__WHAT YOU ARE ASKED TO DO__. All of the data that follows needs to be printed again, exactly as it reads.

__DATASET CONTENT__.
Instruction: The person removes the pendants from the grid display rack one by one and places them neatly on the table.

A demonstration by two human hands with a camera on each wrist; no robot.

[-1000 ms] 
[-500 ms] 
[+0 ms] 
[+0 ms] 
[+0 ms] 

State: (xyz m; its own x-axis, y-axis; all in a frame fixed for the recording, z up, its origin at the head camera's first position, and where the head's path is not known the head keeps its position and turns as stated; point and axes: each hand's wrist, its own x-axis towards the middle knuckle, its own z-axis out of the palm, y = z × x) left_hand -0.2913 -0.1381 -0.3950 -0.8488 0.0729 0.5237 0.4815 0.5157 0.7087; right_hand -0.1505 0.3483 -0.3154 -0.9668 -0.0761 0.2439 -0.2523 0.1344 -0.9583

__ANSWER SECTION__.
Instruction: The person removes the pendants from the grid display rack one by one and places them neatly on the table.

A demonstration by two human hands with a camera on each wrist; no robot.

[-1000 ms] 
[-500 ms] 
[+0 ms] 
[+0 ms] 
[+0 ms] 

State: (xyz m; its own x-axis, y-axis; all in a frame fixed for the recording, z up, its origin at the head camera's first position, and where the head's path is not known the head keeps its position and turns as stated; point and axes: each hand's wrist, its own x-axis towards the middle knuckle, its own z-axis out of the palm, y = z × x) left_hand -0.2913 -0.1381 -0.3950 -0.8488 0.0729 0.5237 0.4815 0.5157 0.7087; right_hand -0.1505 0.3483 -0.3154 -0.9668 -0.0761 0.2439 -0.2523 0.1344 -0.9583

There's nothing else to the answer.